**WHAT TO WORK ON:** Below is a block of entries; repeat exactly the lines starting at the line that contains "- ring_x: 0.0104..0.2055" and ending at the line that contains "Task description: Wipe", both included.

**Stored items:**
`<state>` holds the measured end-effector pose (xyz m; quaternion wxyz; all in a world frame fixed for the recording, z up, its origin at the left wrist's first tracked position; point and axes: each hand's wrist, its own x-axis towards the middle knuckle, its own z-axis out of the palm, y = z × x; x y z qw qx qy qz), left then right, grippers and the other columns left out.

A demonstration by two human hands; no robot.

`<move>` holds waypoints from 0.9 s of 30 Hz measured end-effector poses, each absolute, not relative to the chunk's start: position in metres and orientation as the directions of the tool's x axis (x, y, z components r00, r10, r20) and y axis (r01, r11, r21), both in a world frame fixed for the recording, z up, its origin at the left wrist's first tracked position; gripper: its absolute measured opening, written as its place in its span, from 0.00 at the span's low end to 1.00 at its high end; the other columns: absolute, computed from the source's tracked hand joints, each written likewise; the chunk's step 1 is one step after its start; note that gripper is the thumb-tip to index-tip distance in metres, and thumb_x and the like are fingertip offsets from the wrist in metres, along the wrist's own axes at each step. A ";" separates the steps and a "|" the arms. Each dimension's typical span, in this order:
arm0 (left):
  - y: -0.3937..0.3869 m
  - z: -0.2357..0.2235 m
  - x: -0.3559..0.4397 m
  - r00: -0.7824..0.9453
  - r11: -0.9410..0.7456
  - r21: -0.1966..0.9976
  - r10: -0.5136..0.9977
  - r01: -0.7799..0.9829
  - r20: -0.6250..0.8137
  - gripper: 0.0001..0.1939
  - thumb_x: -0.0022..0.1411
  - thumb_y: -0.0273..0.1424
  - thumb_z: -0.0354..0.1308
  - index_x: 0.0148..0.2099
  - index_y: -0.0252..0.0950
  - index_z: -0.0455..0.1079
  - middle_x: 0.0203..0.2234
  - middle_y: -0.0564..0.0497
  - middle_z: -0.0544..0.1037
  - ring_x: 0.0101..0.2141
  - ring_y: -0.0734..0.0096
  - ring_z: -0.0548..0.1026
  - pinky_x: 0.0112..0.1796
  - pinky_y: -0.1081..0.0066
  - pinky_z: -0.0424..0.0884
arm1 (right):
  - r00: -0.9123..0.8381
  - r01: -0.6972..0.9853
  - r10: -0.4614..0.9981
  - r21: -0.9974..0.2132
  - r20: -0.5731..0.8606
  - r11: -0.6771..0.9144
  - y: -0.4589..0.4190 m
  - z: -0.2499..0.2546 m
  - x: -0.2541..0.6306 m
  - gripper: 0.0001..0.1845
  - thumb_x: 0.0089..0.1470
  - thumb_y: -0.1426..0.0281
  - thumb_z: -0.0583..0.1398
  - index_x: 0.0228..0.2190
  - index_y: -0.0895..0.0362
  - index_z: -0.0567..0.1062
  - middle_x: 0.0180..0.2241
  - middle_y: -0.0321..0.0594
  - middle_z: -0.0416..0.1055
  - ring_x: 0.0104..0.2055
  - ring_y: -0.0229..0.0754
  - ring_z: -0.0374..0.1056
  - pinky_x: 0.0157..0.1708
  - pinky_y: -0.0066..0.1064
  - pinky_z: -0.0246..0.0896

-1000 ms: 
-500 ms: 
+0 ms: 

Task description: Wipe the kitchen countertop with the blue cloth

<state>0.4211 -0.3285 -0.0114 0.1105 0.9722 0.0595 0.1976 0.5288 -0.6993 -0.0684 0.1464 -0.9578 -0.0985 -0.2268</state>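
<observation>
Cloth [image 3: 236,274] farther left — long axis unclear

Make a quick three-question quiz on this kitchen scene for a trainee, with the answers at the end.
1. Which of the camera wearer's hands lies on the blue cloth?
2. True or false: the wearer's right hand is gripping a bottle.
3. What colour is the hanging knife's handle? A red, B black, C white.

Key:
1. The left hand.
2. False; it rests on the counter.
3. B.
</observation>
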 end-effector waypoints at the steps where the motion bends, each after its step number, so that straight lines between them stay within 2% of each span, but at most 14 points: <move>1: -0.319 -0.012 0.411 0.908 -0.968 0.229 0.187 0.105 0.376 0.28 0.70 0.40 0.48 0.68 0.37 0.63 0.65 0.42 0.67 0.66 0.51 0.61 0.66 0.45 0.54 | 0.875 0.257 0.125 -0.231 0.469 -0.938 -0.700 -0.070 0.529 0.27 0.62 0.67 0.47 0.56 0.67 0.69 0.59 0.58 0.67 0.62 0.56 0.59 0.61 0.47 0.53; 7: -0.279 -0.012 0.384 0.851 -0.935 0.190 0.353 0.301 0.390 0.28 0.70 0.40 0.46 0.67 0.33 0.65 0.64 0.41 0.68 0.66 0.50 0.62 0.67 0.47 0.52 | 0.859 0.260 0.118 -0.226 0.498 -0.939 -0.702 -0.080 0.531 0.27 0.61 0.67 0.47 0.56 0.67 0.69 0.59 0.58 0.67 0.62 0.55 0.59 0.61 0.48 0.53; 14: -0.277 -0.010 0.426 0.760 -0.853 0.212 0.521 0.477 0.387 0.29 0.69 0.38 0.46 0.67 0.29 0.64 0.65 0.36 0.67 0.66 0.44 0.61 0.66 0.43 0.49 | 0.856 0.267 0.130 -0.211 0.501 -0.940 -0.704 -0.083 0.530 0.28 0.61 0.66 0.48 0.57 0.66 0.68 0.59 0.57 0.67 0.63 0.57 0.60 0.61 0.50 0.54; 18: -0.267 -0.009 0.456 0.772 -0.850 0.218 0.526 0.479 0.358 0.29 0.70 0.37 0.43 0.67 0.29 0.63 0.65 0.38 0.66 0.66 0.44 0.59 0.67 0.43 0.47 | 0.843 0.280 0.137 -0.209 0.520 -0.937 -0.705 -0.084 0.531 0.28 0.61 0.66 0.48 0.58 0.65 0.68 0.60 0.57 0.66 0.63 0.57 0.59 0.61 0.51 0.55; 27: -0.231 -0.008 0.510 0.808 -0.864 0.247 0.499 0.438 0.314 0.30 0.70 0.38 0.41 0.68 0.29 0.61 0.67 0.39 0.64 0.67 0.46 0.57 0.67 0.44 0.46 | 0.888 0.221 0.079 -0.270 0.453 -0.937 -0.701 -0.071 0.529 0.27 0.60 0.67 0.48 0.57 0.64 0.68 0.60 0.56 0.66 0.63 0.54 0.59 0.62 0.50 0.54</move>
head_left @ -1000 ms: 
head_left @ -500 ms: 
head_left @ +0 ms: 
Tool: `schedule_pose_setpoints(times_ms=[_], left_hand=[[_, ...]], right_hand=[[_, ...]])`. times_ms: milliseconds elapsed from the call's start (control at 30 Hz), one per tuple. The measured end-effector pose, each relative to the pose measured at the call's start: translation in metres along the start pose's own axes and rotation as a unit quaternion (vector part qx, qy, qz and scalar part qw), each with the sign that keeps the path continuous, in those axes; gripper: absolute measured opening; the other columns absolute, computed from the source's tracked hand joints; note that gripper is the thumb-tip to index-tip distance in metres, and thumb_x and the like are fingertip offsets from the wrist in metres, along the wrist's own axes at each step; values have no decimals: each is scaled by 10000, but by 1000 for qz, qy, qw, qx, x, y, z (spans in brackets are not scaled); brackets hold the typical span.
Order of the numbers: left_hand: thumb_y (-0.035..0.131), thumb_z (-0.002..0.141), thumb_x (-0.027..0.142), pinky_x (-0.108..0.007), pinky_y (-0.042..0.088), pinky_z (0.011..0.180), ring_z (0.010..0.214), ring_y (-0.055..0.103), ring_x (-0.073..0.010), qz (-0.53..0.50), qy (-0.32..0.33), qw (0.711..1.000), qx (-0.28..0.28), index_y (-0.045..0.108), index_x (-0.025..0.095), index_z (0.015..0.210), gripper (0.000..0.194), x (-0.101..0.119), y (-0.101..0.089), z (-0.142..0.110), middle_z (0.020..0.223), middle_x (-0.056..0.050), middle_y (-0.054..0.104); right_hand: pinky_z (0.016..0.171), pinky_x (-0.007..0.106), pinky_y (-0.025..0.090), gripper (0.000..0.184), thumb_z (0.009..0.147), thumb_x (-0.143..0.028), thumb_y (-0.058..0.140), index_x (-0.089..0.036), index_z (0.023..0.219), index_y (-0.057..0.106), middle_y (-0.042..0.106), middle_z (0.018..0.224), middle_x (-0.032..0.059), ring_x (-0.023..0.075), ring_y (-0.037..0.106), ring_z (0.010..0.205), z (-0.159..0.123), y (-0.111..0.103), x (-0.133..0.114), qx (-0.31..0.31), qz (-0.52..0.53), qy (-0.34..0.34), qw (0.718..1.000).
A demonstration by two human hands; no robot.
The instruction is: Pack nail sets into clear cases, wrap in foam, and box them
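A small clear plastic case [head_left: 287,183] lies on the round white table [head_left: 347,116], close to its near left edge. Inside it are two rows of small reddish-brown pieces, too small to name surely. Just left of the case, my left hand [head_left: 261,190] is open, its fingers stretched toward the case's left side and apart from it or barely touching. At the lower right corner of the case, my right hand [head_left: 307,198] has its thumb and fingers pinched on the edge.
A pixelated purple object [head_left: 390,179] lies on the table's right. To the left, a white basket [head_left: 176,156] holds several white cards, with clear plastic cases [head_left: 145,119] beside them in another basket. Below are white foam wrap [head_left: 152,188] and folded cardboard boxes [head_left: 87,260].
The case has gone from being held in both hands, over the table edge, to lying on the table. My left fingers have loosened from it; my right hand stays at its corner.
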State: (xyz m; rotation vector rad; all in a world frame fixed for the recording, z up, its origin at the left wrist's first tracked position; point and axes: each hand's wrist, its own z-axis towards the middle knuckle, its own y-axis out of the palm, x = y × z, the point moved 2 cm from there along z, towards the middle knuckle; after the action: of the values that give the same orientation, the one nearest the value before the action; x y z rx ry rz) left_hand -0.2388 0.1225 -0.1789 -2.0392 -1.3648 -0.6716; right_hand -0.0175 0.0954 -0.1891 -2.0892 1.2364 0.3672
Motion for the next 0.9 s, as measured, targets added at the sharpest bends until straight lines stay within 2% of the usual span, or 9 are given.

**TASK OUTPUT:**
  - ring_x: 0.0104..0.2055
  - ring_y: -0.0229..0.0754
  - ring_z: -0.0374..0.1056
  - pinky_x: 0.0157..0.1708
  - pinky_y: -0.0066..0.1064
  - pinky_z: -0.0246..0.0896

-1000 ms: 
-500 ms: 
+0 ms: 

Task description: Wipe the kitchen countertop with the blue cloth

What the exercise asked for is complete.